**Description of the task:**
Set every line of the data down again exactly, and keep the pictures out.

**Supplied information:**
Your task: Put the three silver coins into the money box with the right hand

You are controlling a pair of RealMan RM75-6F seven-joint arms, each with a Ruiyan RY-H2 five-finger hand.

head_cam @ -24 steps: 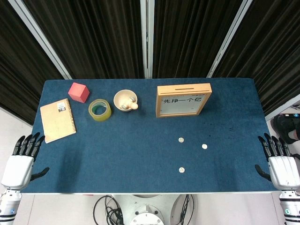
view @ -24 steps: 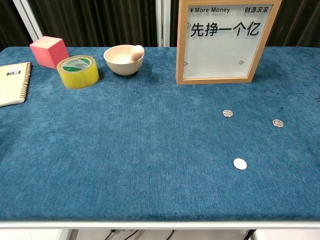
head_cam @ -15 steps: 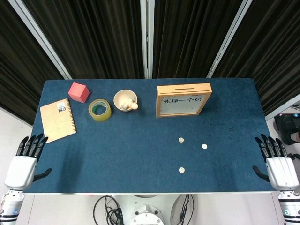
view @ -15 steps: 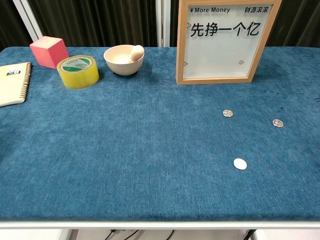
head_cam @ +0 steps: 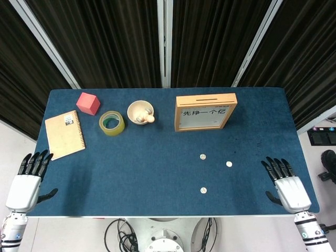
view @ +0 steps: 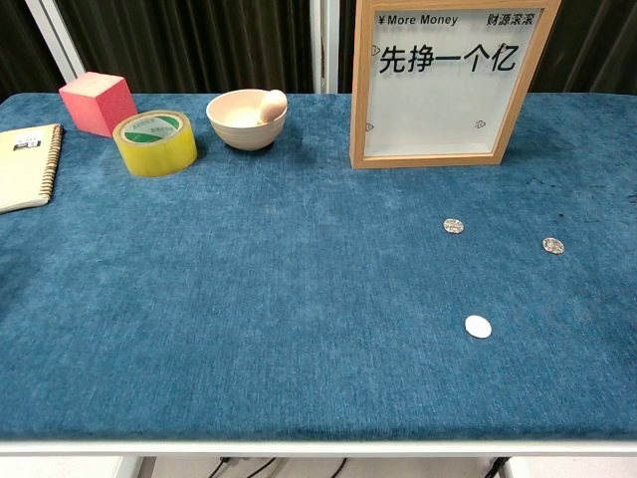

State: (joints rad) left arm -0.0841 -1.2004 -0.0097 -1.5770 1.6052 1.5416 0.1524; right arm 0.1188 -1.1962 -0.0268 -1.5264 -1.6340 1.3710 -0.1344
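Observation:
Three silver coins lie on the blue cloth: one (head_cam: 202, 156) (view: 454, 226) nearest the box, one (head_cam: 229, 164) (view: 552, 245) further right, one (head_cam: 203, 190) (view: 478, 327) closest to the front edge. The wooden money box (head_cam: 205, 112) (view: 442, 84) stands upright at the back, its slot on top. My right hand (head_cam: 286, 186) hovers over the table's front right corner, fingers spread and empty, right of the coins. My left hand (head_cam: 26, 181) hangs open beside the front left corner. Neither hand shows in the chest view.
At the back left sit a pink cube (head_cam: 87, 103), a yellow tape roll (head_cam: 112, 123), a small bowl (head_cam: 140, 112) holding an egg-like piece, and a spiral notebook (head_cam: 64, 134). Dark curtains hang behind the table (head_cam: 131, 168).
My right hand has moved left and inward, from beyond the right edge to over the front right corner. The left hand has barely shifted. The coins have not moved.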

**Expected output:**
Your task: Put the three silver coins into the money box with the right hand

You are controlling a pair of RealMan RM75-6F seven-joint arms, each with a Ruiyan RY-H2 five-finger hand.

head_cam @ -24 steps: 
view @ -24 steps: 
head_cam @ -15 steps: 
view @ -15 steps: 
head_cam @ +0 steps: 
view @ +0 steps: 

State: (joints rad) left arm -0.0841 -1.2004 -0.0097 -1.5770 1.6052 1.5416 0.1524; right arm 0.1188 -1.1962 -0.0268 -1.5264 -1.6340 1.3710 -0.1344
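Observation:
Three silver coins lie on the blue cloth: one (head_cam: 202, 156) (view: 454, 226) nearest the box, one (head_cam: 229, 164) (view: 552, 245) further right, one (head_cam: 203, 190) (view: 478, 327) closest to the front edge. The wooden money box (head_cam: 205, 112) (view: 442, 84) stands upright at the back, its slot on top. My right hand (head_cam: 286, 186) hovers over the table's front right corner, fingers spread and empty, right of the coins. My left hand (head_cam: 26, 181) hangs open beside the front left corner. Neither hand shows in the chest view.
At the back left sit a pink cube (head_cam: 87, 103), a yellow tape roll (head_cam: 112, 123), a small bowl (head_cam: 140, 112) holding an egg-like piece, and a spiral notebook (head_cam: 64, 134). Dark curtains hang behind the table (head_cam: 131, 168).
My right hand has moved left and inward, from beyond the right edge to over the front right corner. The left hand has barely shifted. The coins have not moved.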

With that, the output is done.